During that decade, the rate of drug withdrawal quadrupled from 7 cases per 1,000 NICU admissions to 27 cases per 1,000 NICU admissions, and the percentage of all the days any babies spent in the NICU that were attributable to drug withdrawal increased 7 fold from 0.6% of total days to 4% of all days. At some NICUs, 20% of infants there on any given day were there because of drug withdrawal.

Those numbers are straight from the New England Journal paper. The next figures are not; they are just back-of-the-envelope calculations. But I think they give a better sense of the scale of this problem.

There are about 550,000 infants who are admitted to the NICU every year in the U.S. If 27 out of every 1,000 are enrolled because of drug withdrawal, that would be nearly 15,000 babies admitted the hospital, Spitzer says. It can cost as much as $3,000 per day to take care of a baby in the NICU, and these babies, on average, stay there for 19 days. That would mean these admissions could cost as much as $855 million dollars a year.
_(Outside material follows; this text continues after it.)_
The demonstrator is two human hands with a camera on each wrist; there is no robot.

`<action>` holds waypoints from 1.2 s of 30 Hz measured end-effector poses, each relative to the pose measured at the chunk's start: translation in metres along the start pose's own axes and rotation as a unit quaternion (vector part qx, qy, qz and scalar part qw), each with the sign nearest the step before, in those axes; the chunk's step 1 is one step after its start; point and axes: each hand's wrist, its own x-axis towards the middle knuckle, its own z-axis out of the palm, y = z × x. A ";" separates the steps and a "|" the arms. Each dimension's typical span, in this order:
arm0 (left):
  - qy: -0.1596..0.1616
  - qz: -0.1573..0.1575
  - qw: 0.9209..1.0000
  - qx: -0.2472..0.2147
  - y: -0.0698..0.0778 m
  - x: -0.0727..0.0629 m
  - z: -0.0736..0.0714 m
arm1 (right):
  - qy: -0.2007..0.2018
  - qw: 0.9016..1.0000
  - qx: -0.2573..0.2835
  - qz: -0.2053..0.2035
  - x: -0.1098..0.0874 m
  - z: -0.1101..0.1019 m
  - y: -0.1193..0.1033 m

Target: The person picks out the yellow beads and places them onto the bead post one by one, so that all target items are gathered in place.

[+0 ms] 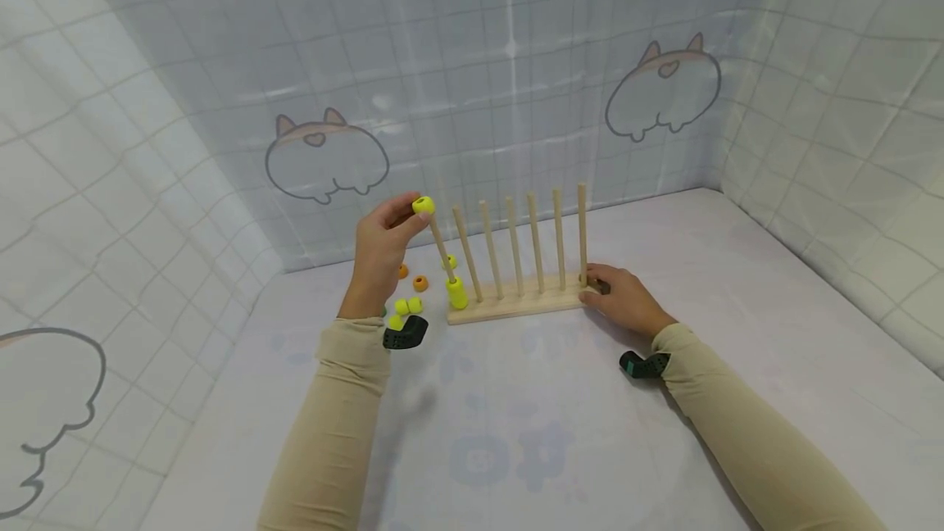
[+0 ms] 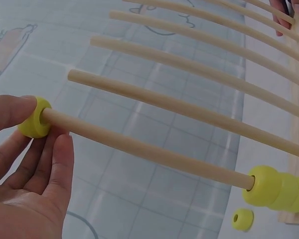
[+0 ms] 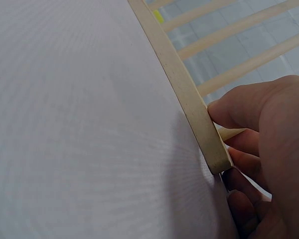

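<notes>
A wooden peg rack with a long flat base (image 1: 516,308) and a row of upright dowels stands on the table. My left hand (image 1: 382,244) pinches a yellow bead (image 1: 424,205) between thumb and fingers at the top of the leftmost dowel (image 2: 154,152). In the left wrist view the dowel's tip sits at the bead's hole. Several yellow beads (image 2: 279,191) are stacked at the foot of that same dowel. At the other end, my right hand (image 1: 625,301) grips the base's right end, its thumb on the near edge; some fingers are hidden behind the last dowel.
Left of the rack lie loose yellow beads (image 1: 401,307) and orange beads (image 1: 420,283), partly behind the left forearm. One yellow bead (image 1: 450,261) lies behind the leftmost dowel. A tile-patterned sheet (image 1: 472,88) hangs behind the table.
</notes>
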 end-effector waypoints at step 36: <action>-0.022 0.008 0.999 0.036 -0.002 -0.002 0.000 | 0.002 1.000 -0.005 -0.004 0.001 0.002 0.001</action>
The number of deaths annually in the U.S. attributed at least in part to prescription narcotic pain pill overdoses has increased from 4,000 in 1999 to 16,000 in 2013, although growth has been tempered in recent years. These include Vicodin, Percoset and Oxycontin, as well as newer abuse resistant forms like Hysingla, Targineq ER, and Embeda, which are aimed at being more difficult to overdose on.

Purdue, which manufactures Oxycontin, Hysingla, and Tagineq, and Pfizer , which makes Embeda, were not available to comment by press time.

The results are also being presented at the annual meeting of the Pediatric Academic Societies in San Diego, Calif.